# Try it
Of the lines below, write out exactly those from the line with "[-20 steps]" through the line with "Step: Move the", both included, and skip the rest.

--- Records to process ---

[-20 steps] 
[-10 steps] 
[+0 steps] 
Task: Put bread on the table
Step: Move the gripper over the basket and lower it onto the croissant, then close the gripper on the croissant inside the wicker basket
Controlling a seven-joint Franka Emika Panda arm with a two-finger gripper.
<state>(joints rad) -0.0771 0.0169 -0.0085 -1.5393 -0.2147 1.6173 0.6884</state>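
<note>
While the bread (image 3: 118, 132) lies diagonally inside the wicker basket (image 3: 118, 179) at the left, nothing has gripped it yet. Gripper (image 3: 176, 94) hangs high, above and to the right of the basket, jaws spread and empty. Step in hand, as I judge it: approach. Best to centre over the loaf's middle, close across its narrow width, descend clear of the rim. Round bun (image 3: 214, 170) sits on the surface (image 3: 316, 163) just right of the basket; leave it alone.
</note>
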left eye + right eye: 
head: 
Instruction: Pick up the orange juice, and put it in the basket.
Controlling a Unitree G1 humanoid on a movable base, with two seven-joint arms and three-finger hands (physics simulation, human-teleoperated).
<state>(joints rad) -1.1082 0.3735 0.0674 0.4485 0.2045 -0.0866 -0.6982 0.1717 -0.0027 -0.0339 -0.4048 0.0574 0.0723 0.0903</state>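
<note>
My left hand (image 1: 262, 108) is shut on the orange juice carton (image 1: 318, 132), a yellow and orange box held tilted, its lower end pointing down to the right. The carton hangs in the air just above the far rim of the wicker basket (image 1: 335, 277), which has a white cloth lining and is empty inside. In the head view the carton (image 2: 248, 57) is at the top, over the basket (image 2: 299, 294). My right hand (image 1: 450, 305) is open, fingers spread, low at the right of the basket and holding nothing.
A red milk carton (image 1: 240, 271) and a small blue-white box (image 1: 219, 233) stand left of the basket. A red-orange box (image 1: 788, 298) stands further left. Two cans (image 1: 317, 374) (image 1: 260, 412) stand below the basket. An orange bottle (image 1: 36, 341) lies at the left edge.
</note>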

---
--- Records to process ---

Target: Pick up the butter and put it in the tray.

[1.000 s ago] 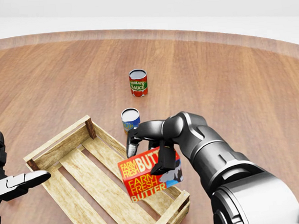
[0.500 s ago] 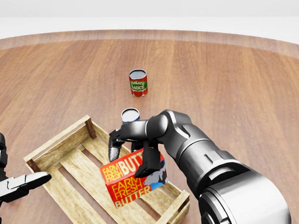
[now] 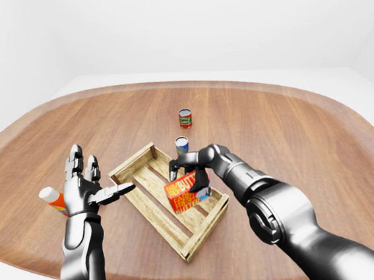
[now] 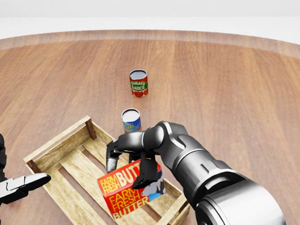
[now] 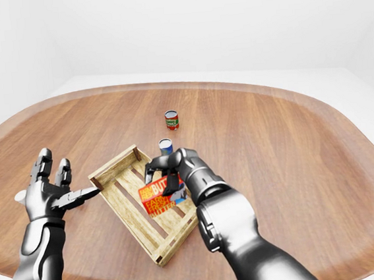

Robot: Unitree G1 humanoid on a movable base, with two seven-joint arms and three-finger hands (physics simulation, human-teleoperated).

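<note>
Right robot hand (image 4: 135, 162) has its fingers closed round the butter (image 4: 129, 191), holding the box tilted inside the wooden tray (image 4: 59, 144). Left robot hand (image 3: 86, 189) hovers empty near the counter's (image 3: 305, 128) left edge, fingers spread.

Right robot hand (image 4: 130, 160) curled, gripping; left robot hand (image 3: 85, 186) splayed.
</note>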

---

# Answer section
[-20 steps] 
[-10 steps] 
[+0 steps] 
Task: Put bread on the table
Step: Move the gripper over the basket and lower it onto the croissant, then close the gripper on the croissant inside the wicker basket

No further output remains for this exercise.